Bush’s lead counsel in both 2000 cases, renowned Supreme Court advocate Theodore B. Olson, just released to UVA’s Miller Center an oral-history interview about the crucial role he played in that astounding Supreme Court drama. As the nation faces the possibility of another contested Presidential election, Olson’s unique insights provide a roadmap for attorneys who might find themselves pleading the case of who should win the Presidency. Here are seven tactics, in his own words, that he used to win the litigation.

Bring deep knowledge of election law to the argument. “I had helped out in a case from Alabama a couple of years before,” Olson explained. “It concerned an election dispute involving the Alabama Supreme Court, which had gone all the way to the Eleventh Circuit [U.S. Court of Appeals], where the rules were changed after the election, involving the counting of absentee ballots. [T]here was an issue about whether signatures on absentee ballots had to be notarized or not. Before the election they had to be notarized, and after the election they weren’t …. The Eleventh Circuit, which was where we were in Florida, had found that process violated the Equal Protection and Due Process Clauses of the Constitution. I felt that that was a predicate . . . to file a federal lawsuit, trying to stop what was going on [in Florida], what we thought was unfair rule changing after the election ….”

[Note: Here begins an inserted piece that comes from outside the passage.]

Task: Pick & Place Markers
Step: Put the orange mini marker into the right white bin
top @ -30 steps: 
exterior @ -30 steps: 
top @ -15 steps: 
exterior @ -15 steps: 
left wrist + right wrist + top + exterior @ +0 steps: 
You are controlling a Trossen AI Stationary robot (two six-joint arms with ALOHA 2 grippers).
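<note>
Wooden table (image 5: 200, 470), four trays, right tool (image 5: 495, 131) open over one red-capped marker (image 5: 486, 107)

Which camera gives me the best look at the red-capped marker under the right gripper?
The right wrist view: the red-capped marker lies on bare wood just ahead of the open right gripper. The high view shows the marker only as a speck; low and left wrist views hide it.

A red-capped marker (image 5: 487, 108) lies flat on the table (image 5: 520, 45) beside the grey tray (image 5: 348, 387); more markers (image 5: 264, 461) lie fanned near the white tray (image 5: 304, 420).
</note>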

Know the justices. “I have known and had somewhat personal relationships with most of the members on the Court ….,” Olson observed. “I was in the Justice Department when Justice O’Connor was appointed. … I have known her since then and still have enormous admiration and affection for her. She’s just a wonderful person. And Justice Scalia because we were [in the] Office of Legal Counsel. … Justice Kennedy came from California and was at McGeorge Law School. McGeorge is a part of where I went to college. Justice Ginsburg has become a good friend.” But Olson observed in 2012 that “it’s still a very proper, professional relationship. If you’re going to be appearing before the Court, you’re just careful about what you say or what you don’t say.”

Don’t lecture the Court. In the Bush-Gore controversy’s first oral argument, legendary Harvard Law Professor Laurence Tribe served as the Vice President’s counsel. “I can’t remember exactly how well he did,” Olson noted, “but I think he was awfully professorial with the justices, and I mean that in the sense that he is one of the leading constitutional scholars in the United States, and he’s recognized widely as such. I think that his tone was a little bit, ‘I’m going to now tell you about the Constitution.’ He tends to lean over the podium maybe as if he were in a class someplace, dealing with some people that he was going to help understand the Constitution.”

Spot the constitutional violation in your opponents’ vote-count request. “[I]t was also clear that the [Florida] recount was a chaotic system itself,” Olson told his interviewers. “Four different counties were counting the ballots differently. They were unsure of what the rules were, or they were changing the rules. The process by which you count these punch-out ballots is very problematic anyway, and it seemed to be chaotic and the rules seemed to be changing, and the process seemed to be unequal.” Olson saw these actions running afoul of the Constitution’s Due Process and Equal Protection Clauses.